**The task**
Pictures excluded, copy all of the data below exactly.

= = = = = = =

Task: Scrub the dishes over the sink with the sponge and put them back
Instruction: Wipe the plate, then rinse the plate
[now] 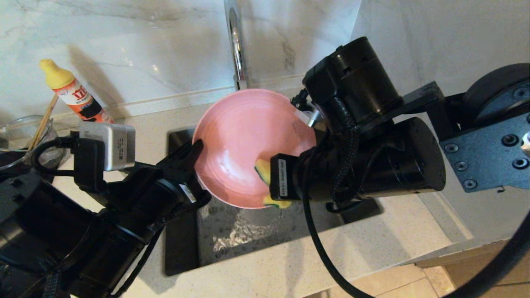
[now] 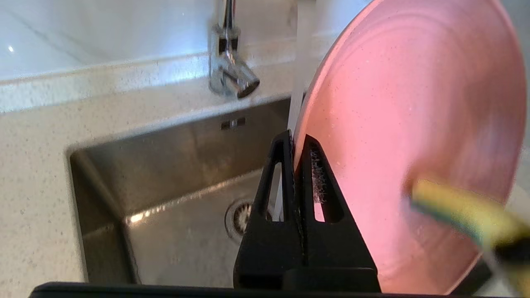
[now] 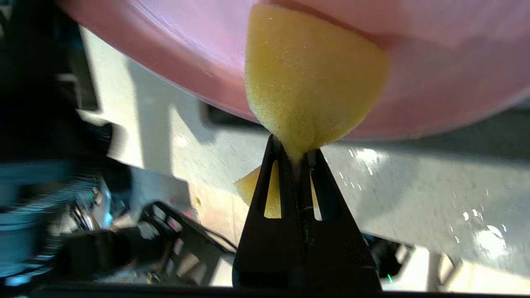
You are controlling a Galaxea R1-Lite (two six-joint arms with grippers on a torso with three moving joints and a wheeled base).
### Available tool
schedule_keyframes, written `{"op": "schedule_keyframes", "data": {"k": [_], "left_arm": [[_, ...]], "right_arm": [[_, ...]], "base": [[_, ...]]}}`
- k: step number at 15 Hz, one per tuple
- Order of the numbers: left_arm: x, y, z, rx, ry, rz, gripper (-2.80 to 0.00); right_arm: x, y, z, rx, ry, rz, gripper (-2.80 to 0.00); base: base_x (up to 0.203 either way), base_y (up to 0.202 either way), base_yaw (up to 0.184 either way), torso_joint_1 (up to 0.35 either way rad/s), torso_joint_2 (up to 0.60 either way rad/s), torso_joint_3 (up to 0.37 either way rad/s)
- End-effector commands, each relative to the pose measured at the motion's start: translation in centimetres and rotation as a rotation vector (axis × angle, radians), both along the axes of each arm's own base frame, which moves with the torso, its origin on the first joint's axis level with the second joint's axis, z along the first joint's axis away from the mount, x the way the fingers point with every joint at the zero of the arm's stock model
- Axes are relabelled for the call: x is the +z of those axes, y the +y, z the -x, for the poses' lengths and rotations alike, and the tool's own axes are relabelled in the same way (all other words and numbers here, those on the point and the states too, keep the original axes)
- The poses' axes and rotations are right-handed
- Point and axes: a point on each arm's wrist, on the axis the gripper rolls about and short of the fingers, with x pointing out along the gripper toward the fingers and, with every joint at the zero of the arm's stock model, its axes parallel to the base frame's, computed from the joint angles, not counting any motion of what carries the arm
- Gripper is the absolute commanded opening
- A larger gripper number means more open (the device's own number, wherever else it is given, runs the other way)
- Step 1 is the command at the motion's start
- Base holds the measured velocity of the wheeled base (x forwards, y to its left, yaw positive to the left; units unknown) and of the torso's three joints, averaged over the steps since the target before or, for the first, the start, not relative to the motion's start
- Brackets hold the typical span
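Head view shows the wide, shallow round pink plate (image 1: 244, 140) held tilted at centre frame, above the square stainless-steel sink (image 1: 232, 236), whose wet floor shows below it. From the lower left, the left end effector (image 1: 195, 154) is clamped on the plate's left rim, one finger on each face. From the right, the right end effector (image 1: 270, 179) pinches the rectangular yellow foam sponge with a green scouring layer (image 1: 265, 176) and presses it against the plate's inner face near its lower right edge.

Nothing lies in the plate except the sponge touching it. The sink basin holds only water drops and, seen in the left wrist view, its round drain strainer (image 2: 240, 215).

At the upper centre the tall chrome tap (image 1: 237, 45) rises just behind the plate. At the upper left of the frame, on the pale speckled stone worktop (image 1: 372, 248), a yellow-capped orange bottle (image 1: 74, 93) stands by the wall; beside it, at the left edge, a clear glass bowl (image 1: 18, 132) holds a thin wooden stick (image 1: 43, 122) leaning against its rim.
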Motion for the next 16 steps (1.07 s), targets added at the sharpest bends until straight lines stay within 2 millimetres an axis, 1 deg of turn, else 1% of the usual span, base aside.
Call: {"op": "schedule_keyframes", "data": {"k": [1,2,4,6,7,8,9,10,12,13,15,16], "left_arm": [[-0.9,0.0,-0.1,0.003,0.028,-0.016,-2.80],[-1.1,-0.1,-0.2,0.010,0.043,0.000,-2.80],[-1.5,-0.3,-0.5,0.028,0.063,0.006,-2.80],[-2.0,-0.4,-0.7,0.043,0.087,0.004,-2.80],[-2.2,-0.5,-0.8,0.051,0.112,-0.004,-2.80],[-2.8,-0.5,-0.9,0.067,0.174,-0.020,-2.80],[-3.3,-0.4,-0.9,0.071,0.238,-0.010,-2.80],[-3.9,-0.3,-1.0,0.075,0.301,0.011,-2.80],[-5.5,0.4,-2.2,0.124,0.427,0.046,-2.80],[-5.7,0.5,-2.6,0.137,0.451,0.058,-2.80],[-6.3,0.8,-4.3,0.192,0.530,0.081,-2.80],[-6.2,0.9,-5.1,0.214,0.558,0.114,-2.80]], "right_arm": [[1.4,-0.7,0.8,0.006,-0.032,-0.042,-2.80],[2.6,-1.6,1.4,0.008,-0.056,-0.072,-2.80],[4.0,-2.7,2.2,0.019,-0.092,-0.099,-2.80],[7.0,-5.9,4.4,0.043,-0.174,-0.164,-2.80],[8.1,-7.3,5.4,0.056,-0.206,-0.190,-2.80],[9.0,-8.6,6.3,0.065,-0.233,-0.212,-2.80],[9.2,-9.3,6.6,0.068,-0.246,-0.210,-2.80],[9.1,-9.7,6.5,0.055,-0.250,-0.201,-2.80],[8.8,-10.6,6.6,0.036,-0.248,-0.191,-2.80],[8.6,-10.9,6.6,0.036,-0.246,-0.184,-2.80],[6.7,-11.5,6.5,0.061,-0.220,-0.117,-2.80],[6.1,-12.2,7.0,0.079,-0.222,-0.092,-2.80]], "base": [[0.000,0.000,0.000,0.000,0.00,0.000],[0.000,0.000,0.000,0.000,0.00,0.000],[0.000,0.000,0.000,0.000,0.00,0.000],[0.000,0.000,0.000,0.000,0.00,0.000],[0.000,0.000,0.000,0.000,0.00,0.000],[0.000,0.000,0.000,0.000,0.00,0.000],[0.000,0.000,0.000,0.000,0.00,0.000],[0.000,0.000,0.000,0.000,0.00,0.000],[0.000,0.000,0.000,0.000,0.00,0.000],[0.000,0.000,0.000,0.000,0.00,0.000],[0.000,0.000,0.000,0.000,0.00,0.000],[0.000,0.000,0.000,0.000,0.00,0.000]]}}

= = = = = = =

**Result for this exercise**
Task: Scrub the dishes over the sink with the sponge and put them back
Instruction: Wipe the plate, then rinse the plate
[now] 
[now] 
[now] 
You are controlling a Galaxea R1-Lite (two six-joint arms with grippers on a torso with three moving joints and a wheeled base).
### Available tool
schedule_keyframes, written `{"op": "schedule_keyframes", "data": {"k": [_], "left_arm": [[_, ...]], "right_arm": [[_, ...]], "base": [[_, ...]]}}`
- k: step number at 15 Hz, one per tuple
- Order of the numbers: left_arm: x, y, z, rx, ry, rz, gripper (-2.80 to 0.00); right_arm: x, y, z, rx, ry, rz, gripper (-2.80 to 0.00); base: base_x (up to 0.203 either way), base_y (up to 0.202 either way), base_yaw (up to 0.184 either way), torso_joint_1 (up to 0.35 either way rad/s), torso_joint_2 (up to 0.60 either way rad/s), torso_joint_3 (up to 0.37 either way rad/s)
- End-effector commands, each relative to the pose measured at the motion's start: translation in centimetres and rotation as a rotation vector (axis × angle, radians), both along the axes of each arm's own base frame, which moves with the torso, its origin on the first joint's axis level with the second joint's axis, z along the first joint's axis away from the mount, x the way the fingers point with every joint at the zero of the arm's stock model
- Axes are relabelled for the call: x is the +z of those axes, y the +y, z the -x, for the poses' lengths and rotations alike, and the tool's own axes are relabelled in the same way (all other words and numbers here, those on the point and the states too, keep the original axes)
- The poses' axes and rotations are right-handed
- Point and axes: a point on each arm's wrist, on the axis the gripper rolls about and short of the fingers, with x pointing out along the gripper toward the fingers and, with every joint at the zero of the arm's stock model, its axes parallel to the base frame's, computed from the joint angles, not counting any motion of what carries the arm
- Gripper is the absolute commanded opening
- A larger gripper number means more open (the device's own number, wherever else it is given, runs the other way)
- Step 1 is the command at the motion's start
- Base holds the measured velocity of the wheeled base (x forwards, y to its left, yaw positive to the left; units unknown) and of the torso's three joints, averaged over the steps since the target before or, for the first, the start, not relative to the motion's start
- Brackets hold the typical span
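Head view shows the wide, shallow round pink plate (image 1: 244, 140) held tilted at centre frame, above the square stainless-steel sink (image 1: 232, 236), whose wet floor shows below it. From the lower left, the left end effector (image 1: 195, 154) is clamped on the plate's left rim, one finger on each face. From the right, the right end effector (image 1: 270, 179) pinches the rectangular yellow foam sponge with a green scouring layer (image 1: 265, 176) and presses it against the plate's inner face near its lower right edge.

Nothing lies in the plate except the sponge touching it. The sink basin holds only water drops and, seen in the left wrist view, its round drain strainer (image 2: 240, 215).

At the upper centre the tall chrome tap (image 1: 237, 45) rises just behind the plate. At the upper left of the frame, on the pale speckled stone worktop (image 1: 372, 248), a yellow-capped orange bottle (image 1: 74, 93) stands by the wall; beside it, at the left edge, a clear glass bowl (image 1: 18, 132) holds a thin wooden stick (image 1: 43, 122) leaning against its rim.
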Motion for the next 16 steps (1.07 s), targets added at the sharpest bends until straight lines stay within 2 millimetres an axis, 1 deg of turn, else 1% of the usual span, base aside.
Call: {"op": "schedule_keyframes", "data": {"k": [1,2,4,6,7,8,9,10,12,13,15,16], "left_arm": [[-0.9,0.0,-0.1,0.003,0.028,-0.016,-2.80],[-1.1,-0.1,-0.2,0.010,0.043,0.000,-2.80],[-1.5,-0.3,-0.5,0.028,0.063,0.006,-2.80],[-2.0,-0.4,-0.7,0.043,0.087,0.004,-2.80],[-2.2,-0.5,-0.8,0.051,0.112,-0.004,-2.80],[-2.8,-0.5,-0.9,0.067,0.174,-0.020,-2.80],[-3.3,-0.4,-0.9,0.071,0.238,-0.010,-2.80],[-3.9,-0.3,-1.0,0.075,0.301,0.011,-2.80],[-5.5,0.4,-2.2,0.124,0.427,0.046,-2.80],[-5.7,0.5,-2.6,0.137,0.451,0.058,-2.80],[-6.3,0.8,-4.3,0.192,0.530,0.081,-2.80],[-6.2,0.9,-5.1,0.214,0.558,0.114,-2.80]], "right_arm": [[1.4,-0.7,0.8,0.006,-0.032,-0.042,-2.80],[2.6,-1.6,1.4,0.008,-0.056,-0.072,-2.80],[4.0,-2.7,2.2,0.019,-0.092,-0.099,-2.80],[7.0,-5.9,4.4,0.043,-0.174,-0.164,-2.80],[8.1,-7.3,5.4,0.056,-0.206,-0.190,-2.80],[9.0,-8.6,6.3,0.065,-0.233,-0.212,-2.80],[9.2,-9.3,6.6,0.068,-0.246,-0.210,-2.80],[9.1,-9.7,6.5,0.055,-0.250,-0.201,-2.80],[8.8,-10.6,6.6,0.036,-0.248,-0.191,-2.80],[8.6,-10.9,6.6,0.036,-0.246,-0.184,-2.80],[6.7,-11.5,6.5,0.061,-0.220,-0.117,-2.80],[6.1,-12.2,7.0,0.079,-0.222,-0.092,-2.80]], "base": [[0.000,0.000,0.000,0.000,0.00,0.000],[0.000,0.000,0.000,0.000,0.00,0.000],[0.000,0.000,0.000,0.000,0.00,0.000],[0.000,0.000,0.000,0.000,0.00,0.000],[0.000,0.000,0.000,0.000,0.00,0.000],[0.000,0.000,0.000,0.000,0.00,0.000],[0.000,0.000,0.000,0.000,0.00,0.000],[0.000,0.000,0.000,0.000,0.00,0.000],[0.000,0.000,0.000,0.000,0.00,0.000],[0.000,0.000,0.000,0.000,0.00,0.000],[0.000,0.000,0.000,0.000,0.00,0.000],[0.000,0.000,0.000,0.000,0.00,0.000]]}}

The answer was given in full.